■ **What is needed**: If anything in the data looks odd, keep it anyway and write the whole listing out unchanged.

■ **Exercise data**:
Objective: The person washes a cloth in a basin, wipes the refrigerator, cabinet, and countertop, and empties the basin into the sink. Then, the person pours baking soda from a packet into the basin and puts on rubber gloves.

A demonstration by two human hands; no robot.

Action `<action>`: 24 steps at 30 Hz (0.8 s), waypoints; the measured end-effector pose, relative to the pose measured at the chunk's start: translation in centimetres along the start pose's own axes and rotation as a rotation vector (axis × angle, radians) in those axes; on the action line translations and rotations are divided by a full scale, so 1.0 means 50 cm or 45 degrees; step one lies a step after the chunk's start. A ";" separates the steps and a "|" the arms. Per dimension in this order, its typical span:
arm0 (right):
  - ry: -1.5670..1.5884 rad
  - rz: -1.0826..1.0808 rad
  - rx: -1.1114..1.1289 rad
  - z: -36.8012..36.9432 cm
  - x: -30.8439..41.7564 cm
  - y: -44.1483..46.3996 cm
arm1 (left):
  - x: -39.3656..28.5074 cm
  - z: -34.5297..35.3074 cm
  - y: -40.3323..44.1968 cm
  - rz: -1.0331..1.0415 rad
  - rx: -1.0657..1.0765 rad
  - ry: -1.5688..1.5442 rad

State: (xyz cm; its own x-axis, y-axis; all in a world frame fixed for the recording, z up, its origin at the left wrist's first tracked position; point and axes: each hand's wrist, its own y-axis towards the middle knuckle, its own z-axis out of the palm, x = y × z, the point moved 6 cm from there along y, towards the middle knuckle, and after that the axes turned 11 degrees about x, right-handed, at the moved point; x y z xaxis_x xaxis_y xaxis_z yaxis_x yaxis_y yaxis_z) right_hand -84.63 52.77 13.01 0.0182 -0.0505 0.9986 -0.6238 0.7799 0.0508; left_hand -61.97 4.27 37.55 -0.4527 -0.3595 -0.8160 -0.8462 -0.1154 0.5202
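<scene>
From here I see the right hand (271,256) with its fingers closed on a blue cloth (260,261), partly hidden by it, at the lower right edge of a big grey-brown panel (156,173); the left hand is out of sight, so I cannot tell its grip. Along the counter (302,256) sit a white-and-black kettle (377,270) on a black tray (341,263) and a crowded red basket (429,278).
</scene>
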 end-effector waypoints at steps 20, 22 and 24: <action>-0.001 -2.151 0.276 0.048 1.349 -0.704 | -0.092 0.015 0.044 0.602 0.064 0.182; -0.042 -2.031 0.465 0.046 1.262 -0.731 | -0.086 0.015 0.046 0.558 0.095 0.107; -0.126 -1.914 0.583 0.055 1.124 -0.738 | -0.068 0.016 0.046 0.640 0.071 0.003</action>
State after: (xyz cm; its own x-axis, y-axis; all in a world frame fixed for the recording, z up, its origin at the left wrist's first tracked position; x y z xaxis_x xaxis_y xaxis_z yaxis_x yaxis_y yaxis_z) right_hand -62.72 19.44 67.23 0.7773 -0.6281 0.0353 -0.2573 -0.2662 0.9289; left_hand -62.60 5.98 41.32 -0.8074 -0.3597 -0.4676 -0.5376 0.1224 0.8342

■ **Reply to the exercise**:
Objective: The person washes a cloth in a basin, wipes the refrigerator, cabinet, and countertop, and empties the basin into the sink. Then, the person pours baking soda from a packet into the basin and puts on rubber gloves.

A demonstration by two human hands; no robot.

Action `<action>`: 24 steps at 30 Hz (0.8 s), waypoints; the measured end-effector pose, relative to the pose measured at the chunk's start: translation in centimetres along the start pose's own axes and rotation as a rotation vector (axis × angle, radians) in those axes; on the action line translations and rotations are divided by a full scale, so 1.0 means 50 cm or 45 degrees; step one lies a step after the chunk's start. A ";" separates the steps and a "|" the arms. Per dimension in this order, its typical span:
arm0 (right):
  - ry: -1.5670..1.5884 rad
  - rz: -1.0826..1.0808 rad
  - rx: -1.1114..1.1289 rad
  - z: -36.8012..36.9432 cm
  - x: -30.8439..41.7564 cm
  - y: -44.1483..46.3996 cm
arm1 (left):
  - x: -39.3656..28.5074 cm
  - z: -34.5297..35.3074 cm
  - y: -40.3323..44.1968 cm
  - rz: -1.0331..1.0415 rad
  - rx: -1.0657..1.0765 rad
  - ry: -1.5688..1.5442 rad

State: (xyz cm; its own x-axis, y-axis; all in a world frame fixed for the recording, z up, its origin at the left wrist's first tracked position; point and axes: each hand's wrist, its own y-axis towards the middle knuckle, its own z-axis out of the palm, x = y × z, the point moved 6 cm from there along y, towards the middle knuckle, and after that the axes turned 11 degrees about x, right-handed, at the moved point; x y z xaxis_x xaxis_y xaxis_z yaxis_x yaxis_y yaxis_z) right_hand -84.63 52.77 13.01 0.0182 -0.0505 0.9986 -0.6238 0.7799 0.0508; left_hand -61.97 4.27 37.55 -0.4527 -0.3595 -0.8160 -0.8462 -0.1154 0.5202
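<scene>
From here I see the right hand (271,256) with its fingers closed on a blue cloth (260,261), partly hidden by it, at the lower right edge of a big grey-brown panel (156,173); the left hand is out of sight, so I cannot tell its grip. Along the counter (302,256) sit a white-and-black kettle (377,270) on a black tray (341,263) and a crowded red basket (429,278).
</scene>
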 end-effector waypoints at steps 20, 22 and 24: <action>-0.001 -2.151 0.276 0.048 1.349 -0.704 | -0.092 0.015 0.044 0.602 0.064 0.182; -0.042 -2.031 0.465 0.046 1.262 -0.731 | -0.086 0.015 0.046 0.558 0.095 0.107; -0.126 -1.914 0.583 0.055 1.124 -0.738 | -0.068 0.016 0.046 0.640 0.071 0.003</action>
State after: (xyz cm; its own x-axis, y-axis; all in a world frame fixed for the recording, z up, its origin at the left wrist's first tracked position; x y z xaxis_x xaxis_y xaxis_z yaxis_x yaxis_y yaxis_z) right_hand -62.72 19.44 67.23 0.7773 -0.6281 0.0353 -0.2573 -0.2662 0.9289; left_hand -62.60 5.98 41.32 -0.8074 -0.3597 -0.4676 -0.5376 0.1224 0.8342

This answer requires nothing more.